La spirale della violenza tra musulmani e cristiani nella Repubblica Centrafricana significa che troppe persone, compresi bambini, donne e vecchi, vivono ormai una quotidianità fatta di guerra, di pallottole che fischiano sulle loro teste, di cadaveri ovunque (anche nelle chiese e nelle moschee), di miliziani che mirano direttamente ai civili, di carenze di acqua, elettricità e medicine. 


L’Italia dovrebbe agire di concerto con l’Unione Europea, che dal canto suo, come ha sottolineato Barbara Spinelli recentemente, non può permettersi un ennesimo fallimento nella sua politica estera, e particolarmente nella protezione dei diritti umani
Perfino il sollievo che era seguito alle dimissioni di Michel Djotodia è stato immediatamente rimpiazzato dal caos e dalla violenza. I rifugiati ora sono un milione su 4.600.000 abitanti. Molti di loro vengono dal Ciad e affollano un campo profughi allestito come provvisorio situato vicino all’aeroporto di Bangui. Come ha spiegato il rappresentante dell’UNICEF Anthony Lake, “I bambini vengono assassinati per essere cristiani o musulmani. Sono costretti ad assistere a crimini orribili. 6.000 di loro sono stati reclutati dalle milizie. Molti sono vittima di attacchi brutali, sono feriti, malati o senza più dimora. I bambini sono stati dimenticati da chi era chiamato a prendere decisioni, non contano per nessuno in questa guerra”. 

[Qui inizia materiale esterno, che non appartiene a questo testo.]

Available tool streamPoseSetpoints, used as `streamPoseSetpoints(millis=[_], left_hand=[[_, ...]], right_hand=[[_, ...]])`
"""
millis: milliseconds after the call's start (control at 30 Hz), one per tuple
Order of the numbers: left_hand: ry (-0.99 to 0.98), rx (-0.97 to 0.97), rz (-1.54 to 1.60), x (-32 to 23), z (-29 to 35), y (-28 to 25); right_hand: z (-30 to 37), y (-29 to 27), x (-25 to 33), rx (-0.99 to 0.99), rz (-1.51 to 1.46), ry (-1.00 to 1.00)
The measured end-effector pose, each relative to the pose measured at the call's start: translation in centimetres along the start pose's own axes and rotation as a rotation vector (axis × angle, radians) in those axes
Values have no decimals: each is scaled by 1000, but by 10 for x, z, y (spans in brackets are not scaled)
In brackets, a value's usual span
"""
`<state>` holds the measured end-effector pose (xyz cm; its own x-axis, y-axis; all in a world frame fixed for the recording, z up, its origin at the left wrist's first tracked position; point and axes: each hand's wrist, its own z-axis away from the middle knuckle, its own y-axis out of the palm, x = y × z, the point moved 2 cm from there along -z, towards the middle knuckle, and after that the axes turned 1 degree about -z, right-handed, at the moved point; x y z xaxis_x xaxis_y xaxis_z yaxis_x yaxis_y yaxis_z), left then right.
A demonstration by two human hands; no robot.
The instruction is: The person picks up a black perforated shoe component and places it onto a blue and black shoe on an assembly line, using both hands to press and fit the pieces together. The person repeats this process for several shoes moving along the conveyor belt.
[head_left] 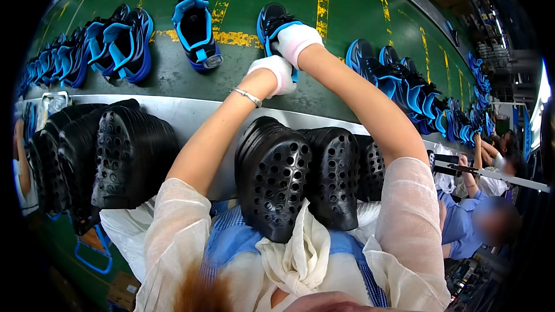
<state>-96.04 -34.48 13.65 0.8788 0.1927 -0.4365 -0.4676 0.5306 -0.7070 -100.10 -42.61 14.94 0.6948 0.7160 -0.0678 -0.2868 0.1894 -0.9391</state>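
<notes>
A black and blue sneaker (272, 18) stands on the green belt ahead of me, toe pointing away. My right hand (298, 43), in a white and pink glove, is closed over its collar and upper. At its heel end, my left hand (273, 74) in a matching glove grips the back of the shoe. Fingertips of both hands are mostly hidden by the gloves and the shoe. To the left, a single sneaker (194, 32) sits apart. Below my wrists, nested stacks of black shoe-shaped plastic pieces with round holes (274, 182) stand near my body.
Rows of similar sneakers line the belt at left (130, 46) and right (399, 81). More black stacks (130, 159) stand left of my arm. A metal edge (196, 112) borders the belt. A co-worker in blue (468, 222) sits at right; a blue-framed stool (95, 248) is lower left.
</notes>
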Motion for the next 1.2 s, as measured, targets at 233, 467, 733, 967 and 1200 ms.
streamPoseSetpoints(millis=[233, 467, 733, 967, 1200], left_hand=[[66, -124, -65, 0, -4, 3], [23, -167, 48, 3, 1, 9], [65, -346, -34, 13, 11, 9], [-12, -332, -65, 25, 16, -3], [12, -369, -19, 37, 10, 5]], right_hand=[[13, -10, -1, -38, 48, -44], [16, -5, -19, -29, -171, -42], [159, -55, -127, -174, -112, 213], [221, -16, -235, 165, -69, 679], [205, -1, -250, 192, -192, 628]])
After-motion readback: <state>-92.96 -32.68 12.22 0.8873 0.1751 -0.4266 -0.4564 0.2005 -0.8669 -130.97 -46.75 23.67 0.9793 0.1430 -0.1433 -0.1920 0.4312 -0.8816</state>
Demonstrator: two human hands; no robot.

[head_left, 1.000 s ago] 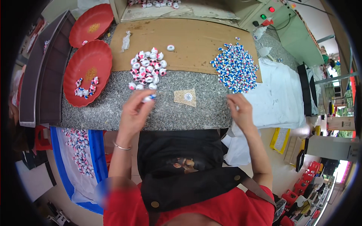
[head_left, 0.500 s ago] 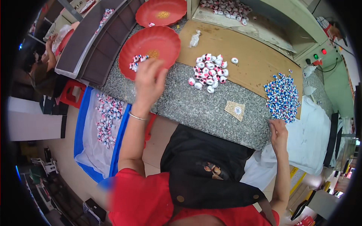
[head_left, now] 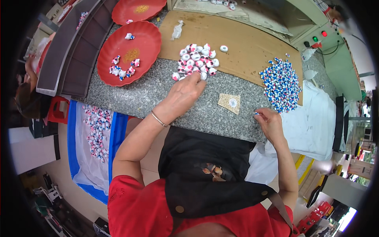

Potremmo accendere una luce su questa terribile situazione prima di tutto se trovassimo il coraggio di denunciare il genocidio, anche se era comodo scacciare questo pensiero durante le vacanze natalizie e al rientro. L’ambasciatore USA alle Nazioni Unite, Samantha Power, che fu il primo alto ufficiale a presiedere l’Atrocities prevention board della Casa Bianca, ha reso visita alla Repubblica Centrafricana dichiarando che gli sforzi della comunità internazionale per fermare la violenza sono stati “essenziali, ma non sufficienti”. Motivazioni economiche stanno minando la determinazione americana a finanziare una missione ONU. Un’altra opzione sarebbe quella di finanziare le truppe dell’Unione Africana, ma molti Paesi di questo antico continente sono guidati da dittatori restii a lasciare affermare il principio che "chi sbaglia paga", anche se di mezzo c'è la ragion di Stato. Accendere una luce sull’Africa e coinvolgersi in questo scenario può risultare più complicato e disagevole del previsto per l’Italia.